Your goal:
For the material below, return exactly the lines starting at the line containing "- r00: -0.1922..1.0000" and ending at the line containing "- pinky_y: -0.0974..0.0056", both ends included, and no others.

Records provided:
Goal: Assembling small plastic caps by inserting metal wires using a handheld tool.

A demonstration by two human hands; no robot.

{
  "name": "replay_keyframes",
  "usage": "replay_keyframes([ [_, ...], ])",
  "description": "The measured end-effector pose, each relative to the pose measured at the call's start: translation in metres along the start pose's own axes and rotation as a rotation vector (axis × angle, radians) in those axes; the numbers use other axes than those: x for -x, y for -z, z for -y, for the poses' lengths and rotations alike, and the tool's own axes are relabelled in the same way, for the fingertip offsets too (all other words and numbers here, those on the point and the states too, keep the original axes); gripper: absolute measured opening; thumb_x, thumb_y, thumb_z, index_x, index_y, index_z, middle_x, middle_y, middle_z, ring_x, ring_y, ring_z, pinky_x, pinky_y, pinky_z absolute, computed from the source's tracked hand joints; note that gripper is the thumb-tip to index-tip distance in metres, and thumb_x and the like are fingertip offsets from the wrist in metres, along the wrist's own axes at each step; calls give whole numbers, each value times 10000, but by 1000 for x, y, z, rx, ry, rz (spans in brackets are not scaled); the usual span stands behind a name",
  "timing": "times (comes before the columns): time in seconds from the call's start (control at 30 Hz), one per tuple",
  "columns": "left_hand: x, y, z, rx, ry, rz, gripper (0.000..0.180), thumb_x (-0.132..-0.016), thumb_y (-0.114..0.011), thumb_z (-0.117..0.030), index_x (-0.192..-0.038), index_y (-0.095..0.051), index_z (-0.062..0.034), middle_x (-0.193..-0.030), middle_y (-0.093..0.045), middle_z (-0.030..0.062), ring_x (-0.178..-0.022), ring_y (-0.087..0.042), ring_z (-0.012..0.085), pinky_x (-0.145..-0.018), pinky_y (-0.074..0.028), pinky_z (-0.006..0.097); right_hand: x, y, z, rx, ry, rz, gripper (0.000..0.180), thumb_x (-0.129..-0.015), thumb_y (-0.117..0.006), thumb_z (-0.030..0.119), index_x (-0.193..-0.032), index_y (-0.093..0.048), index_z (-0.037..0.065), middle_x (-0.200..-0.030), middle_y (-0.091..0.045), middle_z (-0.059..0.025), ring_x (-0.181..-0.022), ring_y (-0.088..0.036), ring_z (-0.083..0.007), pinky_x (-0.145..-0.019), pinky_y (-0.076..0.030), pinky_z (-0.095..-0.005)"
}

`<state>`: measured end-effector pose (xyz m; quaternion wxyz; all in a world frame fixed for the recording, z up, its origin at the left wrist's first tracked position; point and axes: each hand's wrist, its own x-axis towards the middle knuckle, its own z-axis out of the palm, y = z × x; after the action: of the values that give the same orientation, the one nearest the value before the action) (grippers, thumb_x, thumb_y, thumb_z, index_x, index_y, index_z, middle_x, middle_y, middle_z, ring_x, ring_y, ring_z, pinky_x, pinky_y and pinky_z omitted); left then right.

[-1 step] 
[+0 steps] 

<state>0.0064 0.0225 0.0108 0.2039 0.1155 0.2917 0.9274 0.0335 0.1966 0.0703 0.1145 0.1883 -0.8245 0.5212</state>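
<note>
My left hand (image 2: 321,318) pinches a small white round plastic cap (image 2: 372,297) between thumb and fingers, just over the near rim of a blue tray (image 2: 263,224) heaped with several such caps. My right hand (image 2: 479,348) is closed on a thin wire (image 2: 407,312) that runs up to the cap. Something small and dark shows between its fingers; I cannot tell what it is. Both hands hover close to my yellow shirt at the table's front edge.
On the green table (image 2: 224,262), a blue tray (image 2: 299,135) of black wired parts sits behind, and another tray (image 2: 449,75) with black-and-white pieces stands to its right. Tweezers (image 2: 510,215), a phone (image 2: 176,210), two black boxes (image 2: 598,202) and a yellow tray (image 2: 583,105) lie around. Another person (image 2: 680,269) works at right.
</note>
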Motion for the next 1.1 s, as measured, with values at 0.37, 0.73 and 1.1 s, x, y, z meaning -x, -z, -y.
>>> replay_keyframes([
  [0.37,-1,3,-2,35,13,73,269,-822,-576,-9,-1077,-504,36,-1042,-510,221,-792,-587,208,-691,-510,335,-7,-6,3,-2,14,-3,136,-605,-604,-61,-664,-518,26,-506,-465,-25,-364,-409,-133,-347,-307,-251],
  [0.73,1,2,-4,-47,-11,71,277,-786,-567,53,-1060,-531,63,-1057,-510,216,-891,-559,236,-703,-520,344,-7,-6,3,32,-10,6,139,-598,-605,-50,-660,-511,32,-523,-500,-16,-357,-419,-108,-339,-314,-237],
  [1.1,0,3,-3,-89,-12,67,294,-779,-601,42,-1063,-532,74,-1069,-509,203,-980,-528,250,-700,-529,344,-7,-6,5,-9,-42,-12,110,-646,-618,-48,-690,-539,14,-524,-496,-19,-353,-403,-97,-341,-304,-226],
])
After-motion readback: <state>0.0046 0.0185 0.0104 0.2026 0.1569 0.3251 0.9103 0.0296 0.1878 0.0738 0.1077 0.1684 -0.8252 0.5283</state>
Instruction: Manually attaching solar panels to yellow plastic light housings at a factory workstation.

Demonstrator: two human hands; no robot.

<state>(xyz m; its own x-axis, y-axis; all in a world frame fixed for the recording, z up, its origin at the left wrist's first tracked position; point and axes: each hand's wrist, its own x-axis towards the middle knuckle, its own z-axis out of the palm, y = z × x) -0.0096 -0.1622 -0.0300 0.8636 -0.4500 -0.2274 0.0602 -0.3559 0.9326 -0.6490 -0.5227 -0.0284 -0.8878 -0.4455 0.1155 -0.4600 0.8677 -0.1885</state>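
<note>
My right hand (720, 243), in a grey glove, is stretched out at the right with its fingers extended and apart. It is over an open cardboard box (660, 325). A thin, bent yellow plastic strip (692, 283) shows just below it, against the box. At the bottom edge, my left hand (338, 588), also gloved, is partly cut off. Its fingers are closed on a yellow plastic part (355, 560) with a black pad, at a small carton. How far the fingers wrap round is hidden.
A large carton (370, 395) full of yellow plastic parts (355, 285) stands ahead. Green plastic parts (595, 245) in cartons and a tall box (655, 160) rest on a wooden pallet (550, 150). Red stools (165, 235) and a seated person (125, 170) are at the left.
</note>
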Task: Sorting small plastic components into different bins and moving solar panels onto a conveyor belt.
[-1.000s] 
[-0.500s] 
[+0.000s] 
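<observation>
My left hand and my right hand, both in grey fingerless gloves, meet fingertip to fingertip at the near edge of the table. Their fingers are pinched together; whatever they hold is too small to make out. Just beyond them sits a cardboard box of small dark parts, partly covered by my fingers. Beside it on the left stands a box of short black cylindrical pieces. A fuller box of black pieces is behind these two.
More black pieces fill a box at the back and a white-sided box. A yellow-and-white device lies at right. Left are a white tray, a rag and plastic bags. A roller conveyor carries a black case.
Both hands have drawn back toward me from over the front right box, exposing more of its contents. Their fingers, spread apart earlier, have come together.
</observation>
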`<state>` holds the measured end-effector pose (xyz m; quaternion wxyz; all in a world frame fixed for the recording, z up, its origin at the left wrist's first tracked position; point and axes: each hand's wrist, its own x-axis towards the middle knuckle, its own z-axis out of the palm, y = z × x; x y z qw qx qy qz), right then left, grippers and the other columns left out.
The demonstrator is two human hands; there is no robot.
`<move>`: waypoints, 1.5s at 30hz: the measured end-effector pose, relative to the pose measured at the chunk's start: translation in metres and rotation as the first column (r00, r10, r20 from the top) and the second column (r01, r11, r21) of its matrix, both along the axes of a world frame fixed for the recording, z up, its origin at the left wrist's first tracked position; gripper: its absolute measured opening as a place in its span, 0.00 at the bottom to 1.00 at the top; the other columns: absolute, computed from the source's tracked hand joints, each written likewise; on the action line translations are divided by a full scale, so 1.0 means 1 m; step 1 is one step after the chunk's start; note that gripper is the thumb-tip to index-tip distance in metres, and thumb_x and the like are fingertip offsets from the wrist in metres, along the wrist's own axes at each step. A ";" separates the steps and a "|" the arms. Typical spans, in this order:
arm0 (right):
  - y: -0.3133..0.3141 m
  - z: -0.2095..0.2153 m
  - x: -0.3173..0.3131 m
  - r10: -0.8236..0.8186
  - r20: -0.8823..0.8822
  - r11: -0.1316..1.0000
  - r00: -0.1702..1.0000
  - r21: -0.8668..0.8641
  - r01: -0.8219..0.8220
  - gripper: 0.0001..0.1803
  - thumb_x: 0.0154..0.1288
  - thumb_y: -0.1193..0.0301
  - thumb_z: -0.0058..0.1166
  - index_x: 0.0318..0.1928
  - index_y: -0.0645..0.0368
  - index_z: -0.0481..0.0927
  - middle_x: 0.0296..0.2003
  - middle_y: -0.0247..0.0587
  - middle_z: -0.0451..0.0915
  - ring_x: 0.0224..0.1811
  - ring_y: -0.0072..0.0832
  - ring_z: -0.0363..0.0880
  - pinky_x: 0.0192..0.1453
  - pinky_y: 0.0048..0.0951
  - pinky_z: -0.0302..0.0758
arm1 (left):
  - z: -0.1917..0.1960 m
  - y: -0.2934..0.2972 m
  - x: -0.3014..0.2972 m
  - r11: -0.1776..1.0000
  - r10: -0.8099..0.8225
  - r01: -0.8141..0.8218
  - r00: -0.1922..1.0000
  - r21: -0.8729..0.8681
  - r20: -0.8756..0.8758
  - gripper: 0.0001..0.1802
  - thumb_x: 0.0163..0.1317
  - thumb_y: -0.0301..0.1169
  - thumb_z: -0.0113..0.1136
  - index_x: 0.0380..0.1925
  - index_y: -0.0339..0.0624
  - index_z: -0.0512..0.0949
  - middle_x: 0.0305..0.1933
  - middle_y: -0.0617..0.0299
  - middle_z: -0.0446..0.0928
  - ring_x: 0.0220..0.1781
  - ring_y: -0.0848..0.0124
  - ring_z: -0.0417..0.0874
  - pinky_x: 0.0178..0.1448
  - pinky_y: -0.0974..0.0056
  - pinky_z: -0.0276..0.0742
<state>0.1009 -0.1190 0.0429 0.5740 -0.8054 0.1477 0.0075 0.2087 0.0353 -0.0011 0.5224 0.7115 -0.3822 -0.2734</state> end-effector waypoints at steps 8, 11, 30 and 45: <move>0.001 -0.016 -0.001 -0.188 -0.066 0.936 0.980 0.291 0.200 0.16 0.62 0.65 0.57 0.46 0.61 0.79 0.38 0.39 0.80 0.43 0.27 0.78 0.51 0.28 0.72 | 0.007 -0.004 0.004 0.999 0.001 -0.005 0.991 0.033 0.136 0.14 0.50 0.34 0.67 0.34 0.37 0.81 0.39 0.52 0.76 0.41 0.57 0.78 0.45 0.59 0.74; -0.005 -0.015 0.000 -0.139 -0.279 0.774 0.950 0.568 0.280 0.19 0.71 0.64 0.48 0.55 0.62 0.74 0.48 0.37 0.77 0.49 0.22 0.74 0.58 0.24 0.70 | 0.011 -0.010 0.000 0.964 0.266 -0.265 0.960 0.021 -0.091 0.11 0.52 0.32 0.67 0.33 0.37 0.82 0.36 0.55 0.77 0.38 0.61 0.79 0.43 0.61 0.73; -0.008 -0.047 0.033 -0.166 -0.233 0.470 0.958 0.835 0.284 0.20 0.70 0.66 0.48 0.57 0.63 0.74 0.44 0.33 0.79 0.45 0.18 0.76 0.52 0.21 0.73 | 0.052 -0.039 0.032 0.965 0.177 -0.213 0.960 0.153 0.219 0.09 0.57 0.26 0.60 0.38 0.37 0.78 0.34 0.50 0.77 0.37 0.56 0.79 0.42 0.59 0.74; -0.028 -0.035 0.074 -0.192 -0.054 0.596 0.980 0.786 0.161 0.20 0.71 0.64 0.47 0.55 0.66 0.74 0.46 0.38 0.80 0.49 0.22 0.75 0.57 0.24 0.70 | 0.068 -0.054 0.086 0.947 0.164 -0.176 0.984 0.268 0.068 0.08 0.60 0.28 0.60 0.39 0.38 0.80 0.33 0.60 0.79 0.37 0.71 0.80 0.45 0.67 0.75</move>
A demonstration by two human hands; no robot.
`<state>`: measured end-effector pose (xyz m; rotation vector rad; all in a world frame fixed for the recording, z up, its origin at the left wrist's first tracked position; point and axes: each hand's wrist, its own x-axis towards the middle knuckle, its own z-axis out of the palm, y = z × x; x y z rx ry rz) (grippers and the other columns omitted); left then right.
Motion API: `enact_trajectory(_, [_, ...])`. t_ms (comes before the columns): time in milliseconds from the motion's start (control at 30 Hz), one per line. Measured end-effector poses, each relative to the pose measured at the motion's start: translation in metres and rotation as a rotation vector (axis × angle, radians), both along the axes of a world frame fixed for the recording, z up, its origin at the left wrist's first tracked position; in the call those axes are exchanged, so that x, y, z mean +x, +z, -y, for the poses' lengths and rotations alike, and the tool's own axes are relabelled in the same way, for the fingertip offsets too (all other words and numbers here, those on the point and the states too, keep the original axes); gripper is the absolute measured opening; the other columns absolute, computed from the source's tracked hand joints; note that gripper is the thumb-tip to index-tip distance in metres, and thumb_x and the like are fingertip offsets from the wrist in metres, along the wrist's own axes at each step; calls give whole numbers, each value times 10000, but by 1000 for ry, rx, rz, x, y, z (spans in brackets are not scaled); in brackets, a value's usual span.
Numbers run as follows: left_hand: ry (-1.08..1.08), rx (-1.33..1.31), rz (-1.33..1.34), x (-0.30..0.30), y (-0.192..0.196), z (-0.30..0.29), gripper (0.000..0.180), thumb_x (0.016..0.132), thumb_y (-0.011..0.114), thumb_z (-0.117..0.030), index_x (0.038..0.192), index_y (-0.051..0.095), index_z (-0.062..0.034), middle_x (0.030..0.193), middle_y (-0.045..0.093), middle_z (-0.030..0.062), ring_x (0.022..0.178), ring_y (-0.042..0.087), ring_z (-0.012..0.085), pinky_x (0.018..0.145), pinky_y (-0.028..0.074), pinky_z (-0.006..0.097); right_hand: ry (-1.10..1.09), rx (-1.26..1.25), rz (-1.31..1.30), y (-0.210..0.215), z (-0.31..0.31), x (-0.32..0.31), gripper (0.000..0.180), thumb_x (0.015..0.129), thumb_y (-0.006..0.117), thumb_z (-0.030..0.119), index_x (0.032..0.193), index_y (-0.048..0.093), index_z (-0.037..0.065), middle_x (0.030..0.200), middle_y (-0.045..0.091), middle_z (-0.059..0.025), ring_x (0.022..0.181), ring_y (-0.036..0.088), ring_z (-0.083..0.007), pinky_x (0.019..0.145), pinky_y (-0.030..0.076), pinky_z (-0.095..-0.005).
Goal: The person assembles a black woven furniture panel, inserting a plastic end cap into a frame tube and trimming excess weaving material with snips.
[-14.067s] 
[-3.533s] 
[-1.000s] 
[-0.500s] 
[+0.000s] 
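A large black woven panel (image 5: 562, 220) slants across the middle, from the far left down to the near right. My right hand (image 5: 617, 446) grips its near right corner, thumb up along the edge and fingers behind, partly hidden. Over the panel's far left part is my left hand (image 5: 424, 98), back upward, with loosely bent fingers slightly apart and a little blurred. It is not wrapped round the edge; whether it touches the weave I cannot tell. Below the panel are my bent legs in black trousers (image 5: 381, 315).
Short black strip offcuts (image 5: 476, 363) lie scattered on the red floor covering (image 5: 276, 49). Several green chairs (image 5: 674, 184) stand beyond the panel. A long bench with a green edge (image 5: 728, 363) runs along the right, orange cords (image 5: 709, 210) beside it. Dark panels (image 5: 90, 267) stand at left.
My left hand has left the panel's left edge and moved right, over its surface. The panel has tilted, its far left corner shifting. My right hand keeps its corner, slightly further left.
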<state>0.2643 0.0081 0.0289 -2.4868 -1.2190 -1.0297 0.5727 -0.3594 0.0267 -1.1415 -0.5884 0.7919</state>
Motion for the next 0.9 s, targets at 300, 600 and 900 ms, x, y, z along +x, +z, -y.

Solution for this task:
  - r00: -0.1922..1.0000
  - r21: -0.8729..0.8681
  - r20: -0.8756..0.8758
  - gripper: 0.0001..0.1802
  - thumb_x: 0.0163..0.1317
  - thumb_y: -0.0301..0.1169
  - thumb_z: -0.0113..0.1136
  - index_x: 0.0380..0.1925
  - index_y: -0.0339..0.0624
  - index_z: -0.0512..0.0949
  - middle_x: 0.0305..0.1933
  - middle_y: -0.0617..0.0299
  - middle_z: -0.0446..0.0928
  - ring_x: 0.0220..0.1781
  - ring_y: -0.0848..0.0124
  - ring_z: -0.0417..0.0874
  - pinky_x: 0.0178..0.1448
  - pinky_y: -0.0974..0.0056

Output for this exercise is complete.